I don't think the built in device does off loading. ethtool didn't show any offloading turned on. This is the ethtool -i output: driver: e100 version: 3.5.23-k4-NAPI firmware-version: N/A bus-info: 0000:01:08.0 And from lspci: 01:08.0 Ethernet controller: Intel Corporation 82801BA/BAM/CA/CAM Ethernet Controller (rev 01) I do have some other cheap cards in that box and maybe they wouldn't have this problem so I can try swapping which one is used for my external link.
I an still seeing this with the 2.6.25-0.218.rc8.git7.fc9.i686 kernel.
Since I haven't noticed this happen on the other interfaces, there is a reasonable chance that this is a bug specific to the e100 driver. That driver won't be used on another machine (where it would cause more of a problem). I haven't seen a lockup on the other interfaces on the machine where the problem has been occurring. They are different hardware, but also don't get stressed as often. None of the network devices are common between the two machines. So I'll do some minimal testing and then just risk the upgrade.
The e100 driver was still having this issue with 2.6.25-1.fc9.i686. I am now using a different card using a different driver for the connection that was causing problems. Since I couldn't reliably get the problem to occur it may take a bit for it to happen again or to have some confidence that the network hang part of the issue is driver specific.
I haven't noticed this problem since switching my outside link to use a different network card. I have also not seen that issue on another machine of similar size that also does not use the e100 driver. While it hasn't been long enough to be sure (and I have upgraded the kernel to 2.6.25-14), this does point to the e100 driver having a defect.
I still haven't seen this problme reoccur since I stopped using the e100 nic. I think it is very likely this is an e100 driver problem.
Changing version to '9' as part of upcoming Fedora 9 GA. More information and reason for this action is here: http://fedoraproject.org/wiki/BugZappers/HouseKeeping
I retired the machine (at work) that had the hardware with the problem and I haven't seen it happen on any of the other NICs I have. So going forward I probably won't be able to help test any fixes.
This message is a reminder that Fedora 9 is nearing its end of life. Approximately 30 (thirty) days from now Fedora will stop maintaining and issuing updates for Fedora 9. It is Fedora's policy to close all bug reports from releases that are no longer maintained.

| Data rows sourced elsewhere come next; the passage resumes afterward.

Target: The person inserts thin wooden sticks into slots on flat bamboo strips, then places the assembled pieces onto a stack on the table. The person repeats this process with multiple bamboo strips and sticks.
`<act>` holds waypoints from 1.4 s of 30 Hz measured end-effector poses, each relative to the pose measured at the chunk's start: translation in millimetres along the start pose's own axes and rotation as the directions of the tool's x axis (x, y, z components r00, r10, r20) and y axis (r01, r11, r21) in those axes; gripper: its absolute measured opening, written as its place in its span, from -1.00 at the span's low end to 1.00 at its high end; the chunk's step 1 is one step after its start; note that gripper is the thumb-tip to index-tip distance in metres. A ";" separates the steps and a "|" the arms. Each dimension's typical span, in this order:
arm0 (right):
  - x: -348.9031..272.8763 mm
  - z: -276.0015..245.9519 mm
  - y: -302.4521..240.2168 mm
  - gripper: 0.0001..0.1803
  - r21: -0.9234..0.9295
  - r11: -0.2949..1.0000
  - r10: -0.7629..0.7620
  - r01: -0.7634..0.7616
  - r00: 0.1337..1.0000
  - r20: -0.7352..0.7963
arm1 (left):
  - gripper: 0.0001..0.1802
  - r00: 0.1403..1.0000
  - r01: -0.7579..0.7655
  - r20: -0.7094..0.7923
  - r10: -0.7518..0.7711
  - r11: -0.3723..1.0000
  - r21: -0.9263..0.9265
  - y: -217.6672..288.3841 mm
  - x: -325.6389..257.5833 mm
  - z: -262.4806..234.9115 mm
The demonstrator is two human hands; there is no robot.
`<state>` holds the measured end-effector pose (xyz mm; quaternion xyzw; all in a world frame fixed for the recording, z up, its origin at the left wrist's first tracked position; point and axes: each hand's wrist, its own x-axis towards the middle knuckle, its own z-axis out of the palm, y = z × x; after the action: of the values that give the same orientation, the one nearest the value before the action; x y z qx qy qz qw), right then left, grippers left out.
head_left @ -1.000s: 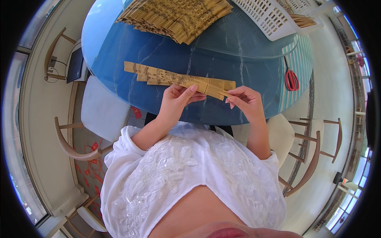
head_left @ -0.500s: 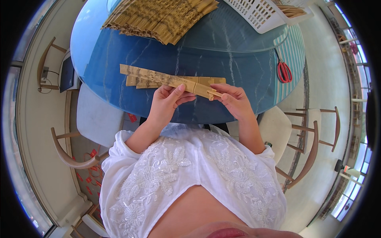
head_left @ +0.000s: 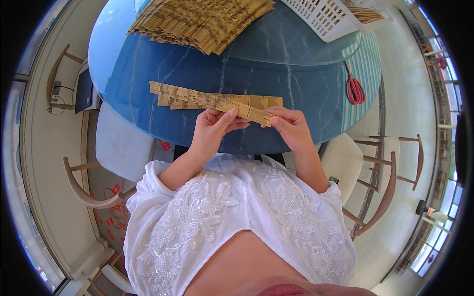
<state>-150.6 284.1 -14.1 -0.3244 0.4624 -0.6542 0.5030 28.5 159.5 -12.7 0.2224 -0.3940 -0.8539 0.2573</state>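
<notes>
A bundle of long tan printed paper strips (head_left: 207,98) lies across the near part of a round blue marbled table (head_left: 148,69). My left hand (head_left: 212,129) pinches the strips from below near their right half, thumb on top. My right hand (head_left: 291,126) grips the right end of the same strips with fingertips curled over it. Both hands hover just above the table's near edge, in front of my white embroidered blouse.
A large pile of similar tan folded strips (head_left: 202,19) sits at the far side of the table. A white plastic basket (head_left: 331,15) stands at the far right, red-handled scissors (head_left: 355,90) lie on a striped cloth at right. Wooden chairs (head_left: 390,182) flank me.
The strips and both hands sit lower and more central in view as the head tilted; the right hand's fingers slid further onto the strips' right end.
</notes>
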 end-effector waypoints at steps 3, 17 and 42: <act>-0.8 3.0 -0.8 -0.76 -0.007 1.000 0.000 0.000 0.999 -0.044 | -0.79 1.000 -0.020 -0.006 0.020 1.000 0.009 -2.3 0.7 -1.5; 2.1 6.0 14.5 -0.76 0.088 0.993 -0.063 0.081 0.980 -0.191 | -0.79 0.994 -0.076 -0.076 0.075 0.997 -0.010 -2.1 5.8 2.1; -0.3 13.9 18.1 -0.85 0.094 0.993 -0.039 0.071 0.951 -0.308 | -0.74 0.997 -0.062 -0.055 0.062 0.998 -0.001 -1.6 -0.2 5.7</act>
<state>-131.7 279.4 -25.9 -0.2054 0.4906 -0.7335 0.4233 24.9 163.6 -10.6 0.2332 -0.3924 -0.8395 0.2946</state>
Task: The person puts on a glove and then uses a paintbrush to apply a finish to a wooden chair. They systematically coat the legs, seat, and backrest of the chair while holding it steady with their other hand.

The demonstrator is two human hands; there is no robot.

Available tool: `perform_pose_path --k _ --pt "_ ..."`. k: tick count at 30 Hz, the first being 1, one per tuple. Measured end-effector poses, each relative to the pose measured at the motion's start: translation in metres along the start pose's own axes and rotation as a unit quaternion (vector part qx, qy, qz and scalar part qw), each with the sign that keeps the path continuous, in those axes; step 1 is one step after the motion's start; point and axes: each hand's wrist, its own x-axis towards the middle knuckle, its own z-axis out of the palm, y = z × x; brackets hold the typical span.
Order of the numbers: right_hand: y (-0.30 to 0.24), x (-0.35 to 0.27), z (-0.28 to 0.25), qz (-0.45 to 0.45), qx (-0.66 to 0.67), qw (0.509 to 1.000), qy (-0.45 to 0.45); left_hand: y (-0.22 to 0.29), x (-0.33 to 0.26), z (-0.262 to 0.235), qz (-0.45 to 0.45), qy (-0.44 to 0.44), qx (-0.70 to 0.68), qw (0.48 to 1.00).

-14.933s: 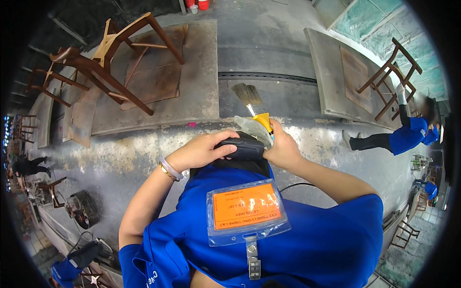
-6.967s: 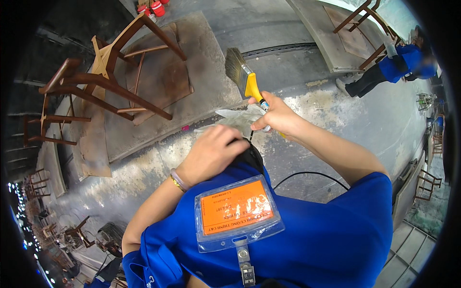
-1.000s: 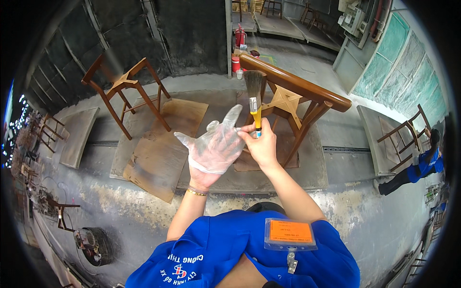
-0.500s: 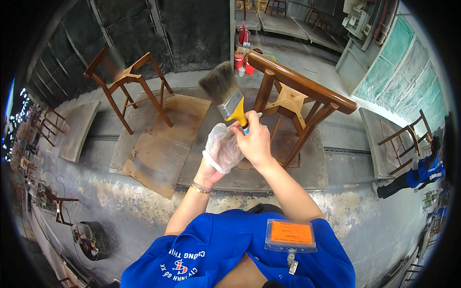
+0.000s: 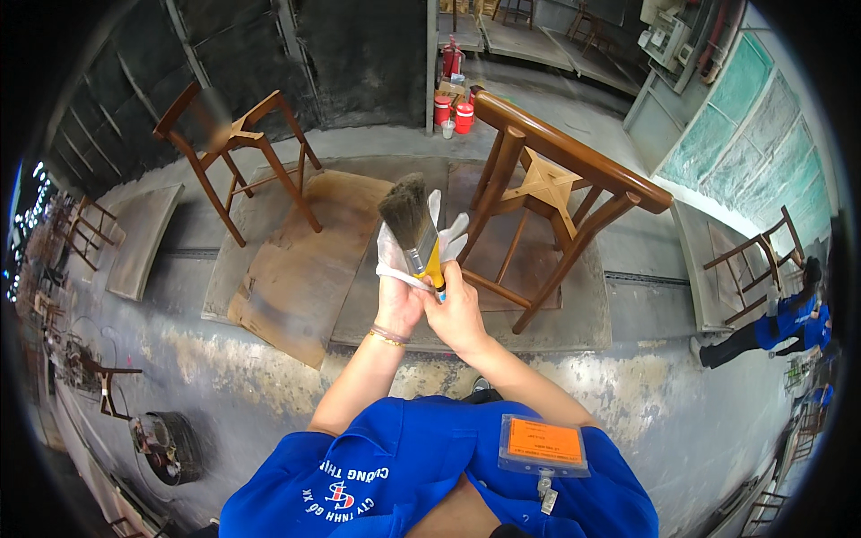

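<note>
My right hand point(image 5: 456, 312) is bare and closed round the yellow handle of a wide flat paintbrush point(image 5: 409, 215). The dark bristles point up and away, slightly left. Behind the brush, my left hand point(image 5: 401, 300) wears a thin whitish plastic glove point(image 5: 391, 255), with its finger parts stretched up and apart. The glove's cuff lies across the palm, leaving the heel of the hand bare. My right fingers touch the left hand near that cuff. Just right of my hands stands a brown wooden chair point(image 5: 574, 152) with a pale woven cross-shaped piece at its seat; neither hand touches it.
A second brown chair point(image 5: 233, 152) stands left, beside a cardboard sheet point(image 5: 305, 260) on a low platform. Red buckets point(image 5: 464, 118) and a fire extinguisher point(image 5: 452, 61) stand ahead. At far right, a person in blue point(image 5: 789, 323) is near another chair point(image 5: 762, 260). A dark drum-like container point(image 5: 168, 446) sits lower left.
Both hands have come lower and nearer my body, with the brush turned more upright. The glove's fingers now show spread, and its cuff has shifted from the wrist up onto the palm.
</note>
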Motion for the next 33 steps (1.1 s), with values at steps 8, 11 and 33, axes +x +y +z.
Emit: perform_pose_path --k 8,11,33 --pt "0.008 -0.017 0.005 0.054 -0.024 0.997 -0.041 0.0 -0.009 -0.02 -0.036 0.002 -0.008 0.999" --pt "0.006 -0.017 0.008 0.047 -0.026 0.998 -0.025 0.002 -0.014 -0.013 -0.09 -0.073 -0.016 0.993" --pt "-0.014 -0.019 0.027 0.038 -0.065 0.997 -0.009 -0.011 0.002 -0.011 -0.01 -0.251 0.044 0.967"
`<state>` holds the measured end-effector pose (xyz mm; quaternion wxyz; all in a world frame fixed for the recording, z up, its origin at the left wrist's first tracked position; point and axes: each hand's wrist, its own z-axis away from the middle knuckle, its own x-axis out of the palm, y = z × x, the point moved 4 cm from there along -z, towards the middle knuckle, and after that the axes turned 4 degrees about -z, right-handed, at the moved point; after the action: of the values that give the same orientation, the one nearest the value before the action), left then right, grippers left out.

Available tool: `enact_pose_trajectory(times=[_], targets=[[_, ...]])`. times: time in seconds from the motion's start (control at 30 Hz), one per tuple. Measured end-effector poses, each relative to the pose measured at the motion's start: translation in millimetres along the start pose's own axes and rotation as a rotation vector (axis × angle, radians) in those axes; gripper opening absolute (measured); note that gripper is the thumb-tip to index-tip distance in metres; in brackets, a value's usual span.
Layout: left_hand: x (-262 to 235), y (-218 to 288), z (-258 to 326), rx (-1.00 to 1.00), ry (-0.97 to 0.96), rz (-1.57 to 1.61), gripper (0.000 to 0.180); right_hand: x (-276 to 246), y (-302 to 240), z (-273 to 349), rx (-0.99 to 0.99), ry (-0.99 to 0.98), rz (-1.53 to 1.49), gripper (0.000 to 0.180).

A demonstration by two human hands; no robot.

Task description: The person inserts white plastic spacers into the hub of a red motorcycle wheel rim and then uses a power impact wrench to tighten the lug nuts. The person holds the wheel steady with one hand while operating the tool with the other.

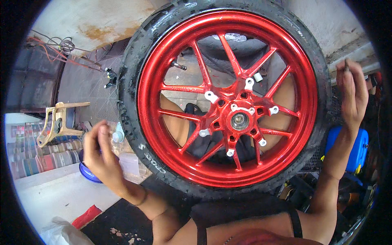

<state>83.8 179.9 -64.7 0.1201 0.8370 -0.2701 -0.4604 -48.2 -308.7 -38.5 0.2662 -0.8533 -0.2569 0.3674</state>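
Observation:
A glossy red motorcycle wheel (227,181) with a black tyre (132,122) fills the middle, in front of my body and legs. Its hub (240,121) carries a bearing, with several bare silver mounting lugs around it. The valve stem (179,65) pokes inward from the upper left of the rim. My left hand (101,151) hovers left of the tyre, apart from it, fingers curled inward; whatever they may pinch is hidden. Beyond the tyre's right side, my right hand (353,90) is raised with bent fingers closed around a small dark thing, too small to name.
At left, a gold-coloured metal bracket (61,122) stands near rows of tape-like rolls (51,159). A blue bowl-shaped thing (87,173) sits on a white surface behind my left wrist. A blue case (356,150) lies at right, beside my forearm. Cables (61,45) hang upper left.

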Motion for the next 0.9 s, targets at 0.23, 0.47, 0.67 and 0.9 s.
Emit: enact_pose_trajectory(times=[0.23, 0.47, 0.67, 0.9], targets=[[55, 146, 32, 0.567, -0.621, 0.002, 0.04, 14, 54, -78, -0.021, -0.036, -0.061, 0.031], [51, 94, 40, 0.006, -0.578, 0.218, 0.041, 38, 25, -89, 0.107, -0.053, -0.079, 0.025], [90, 86, 77, -0.112, -1.047, 0.199, 0.087, 32, 117, -103, 0.253, -0.183, -0.337, 0.039], [122, 70, 95, -0.151, -0.824, 0.604, 0.083, 29, 146, -91, 0.301, -0.14, -0.367, 0.031]])
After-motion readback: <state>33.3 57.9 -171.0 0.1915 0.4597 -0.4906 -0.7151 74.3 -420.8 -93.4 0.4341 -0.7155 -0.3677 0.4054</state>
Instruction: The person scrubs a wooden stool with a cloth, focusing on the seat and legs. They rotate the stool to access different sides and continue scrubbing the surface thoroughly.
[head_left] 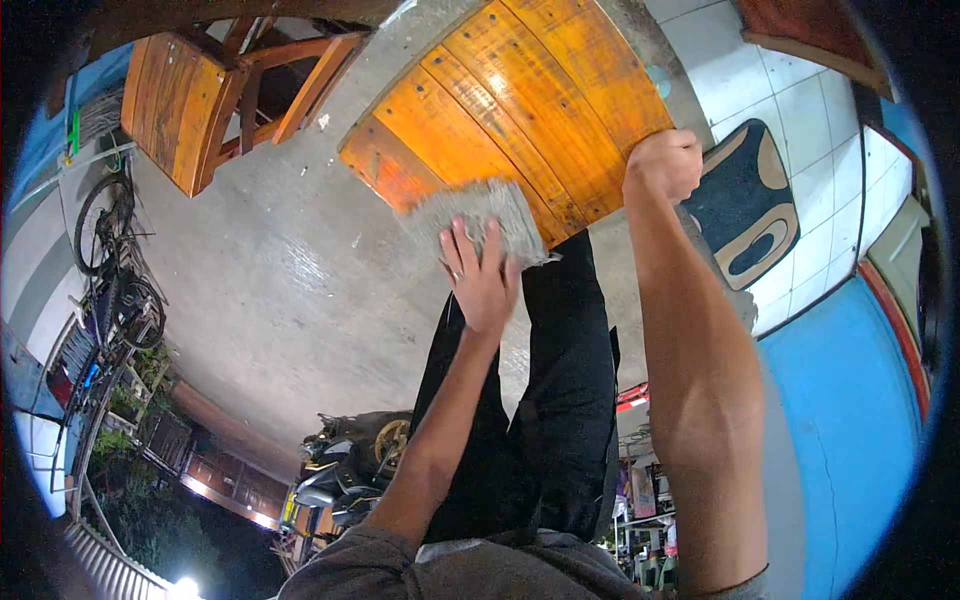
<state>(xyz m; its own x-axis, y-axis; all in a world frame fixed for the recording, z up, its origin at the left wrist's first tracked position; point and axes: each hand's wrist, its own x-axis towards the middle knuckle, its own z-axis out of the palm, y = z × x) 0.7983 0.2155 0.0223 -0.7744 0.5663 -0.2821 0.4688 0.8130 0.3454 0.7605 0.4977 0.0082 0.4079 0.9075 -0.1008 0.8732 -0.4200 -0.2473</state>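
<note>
An orange-brown varnished wooden slatted tabletop [540, 90] stands in front of me, its surface scuffed and dotted with dark screw holes. Over its near left edge lies a shaggy grey cloth [430, 212], partly hanging off the wood. Spread and nearly flat, the fingers of my left hand [480, 270] press on the cloth. My right hand [665, 163] is closed around the tabletop's right edge near the corner; the fingertips are hidden.
A matching wooden chair or stool [185, 105] stands at the far left. A dark, tan-patterned mat [745, 205] lies on white tiles at the right. Bicycles [115, 260] line the left side, and a motorcycle [350, 460] is at the lower left. A blue wall [850, 400] rises at the right.
</note>
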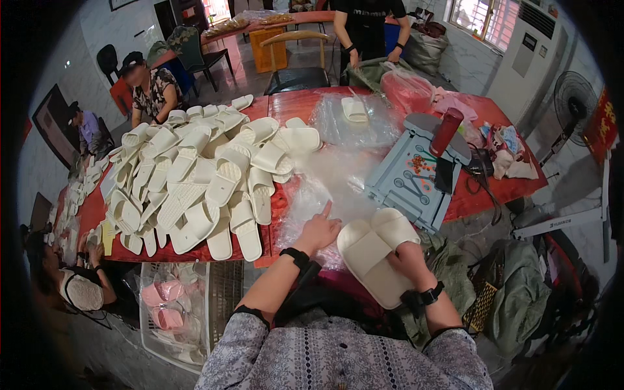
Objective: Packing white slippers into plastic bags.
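My right hand (408, 259) grips a pair of cream slide slippers (376, 246) stacked side by side at the near table edge. My left hand (317, 231) rests on a pile of clear plastic bags (325, 188), index finger stretched out. A large heap of loose cream slippers (201, 175) covers the red table (494, 188) to the left.
A grey folding step stool (409, 175) lies on the table with a red cup (446, 130) and scissors. A basket of pink slippers (170, 305) stands below left. Other people sit at the left and one stands at the far end. A fan (574, 101) stands right.
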Available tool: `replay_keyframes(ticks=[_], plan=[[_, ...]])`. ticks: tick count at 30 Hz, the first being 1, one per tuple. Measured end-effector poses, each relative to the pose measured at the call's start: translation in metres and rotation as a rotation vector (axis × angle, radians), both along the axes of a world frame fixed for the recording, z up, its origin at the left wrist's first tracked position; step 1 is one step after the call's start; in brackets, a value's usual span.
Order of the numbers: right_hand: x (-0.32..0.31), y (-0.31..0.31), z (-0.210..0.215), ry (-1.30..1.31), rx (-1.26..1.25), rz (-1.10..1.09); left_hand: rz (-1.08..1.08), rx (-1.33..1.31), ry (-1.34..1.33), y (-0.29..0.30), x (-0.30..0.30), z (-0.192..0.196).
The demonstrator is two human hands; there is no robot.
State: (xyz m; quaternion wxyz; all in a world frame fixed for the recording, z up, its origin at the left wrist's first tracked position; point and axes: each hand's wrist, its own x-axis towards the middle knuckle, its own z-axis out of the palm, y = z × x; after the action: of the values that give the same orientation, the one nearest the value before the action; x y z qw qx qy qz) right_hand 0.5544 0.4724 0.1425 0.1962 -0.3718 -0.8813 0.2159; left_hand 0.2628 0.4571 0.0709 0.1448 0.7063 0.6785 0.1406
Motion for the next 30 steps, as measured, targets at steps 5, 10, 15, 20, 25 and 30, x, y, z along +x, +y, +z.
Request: replay_keyframes(ticks=[5,10,15,20,25,30], plan=[[-0.014,-0.004,0.021,0.083,-0.192,0.047,-0.127,-0.154,0.011,0.019,0.013,0.043],[-0.066,-0.007,0.024,0.457,-0.466,0.35,-0.056,-0.197,-0.548,0.057,0.041,0.045],[-0.115,0.002,0.003,0.466,-0.114,0.49,-0.093,-0.052,-0.821,0.058,0.03,-0.017],[-0.119,0.044,-0.054,0.086,-0.092,0.032,-0.107,0.064,-1.102,0.001,-0.004,-0.097],[-0.077,0.086,-0.074,0.022,-0.083,-0.31,-0.235,-0.219,-0.122,-0.014,0.007,-0.003],[-0.052,0.077,-0.078,-0.067,-0.101,-0.154,-0.39,-0.097,0.198,-0.003,-0.022,-0.012]])
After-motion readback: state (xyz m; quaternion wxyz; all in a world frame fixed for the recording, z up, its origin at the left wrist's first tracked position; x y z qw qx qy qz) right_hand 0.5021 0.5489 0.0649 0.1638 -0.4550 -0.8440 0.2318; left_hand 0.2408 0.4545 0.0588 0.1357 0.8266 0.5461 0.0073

At that time this bug will be closed as WONTFIX if it remains open with a Fedora 'version' of '9'. Package Maintainer: If you wish for this bug to remain open because you plan to fix it in a currently maintained version, simply change the 'version' to a later Fedora version prior to Fedora 9's end of life. Bug Reporter: Thank you for reporting this issue and we are sorry that we may not be able to fix it before Fedora 9 is end of life. If you would still like to see this bug fixed and are able to reproduce it against a later version of Fedora please change the 'version' of this bug to the applicable version. If you are unable to change the version, please add a comment here and someone will do it for you. Although we aim to fix as many bugs as possible during every release's lifetime, sometimes those efforts are overtaken by events. Often a more recent Fedora release includes newer upstream software that fixes bugs or makes them obsolete. The process we are following is described here: http://fedoraproject.org/wiki/BugZappers/HouseKeeping
Fedora 9 changed to end-of-life (EOL) status on 2009-07-10. Fedora 9 is no longer maintained, which means that it will not receive any further security or bug fix updates. As a result we are closing this bug. If you can reproduce this bug against a currently maintained version of Fedora please feel free to reopen this bug against that version. Thank you for reporting this bug and we are sorry it could not be fixed.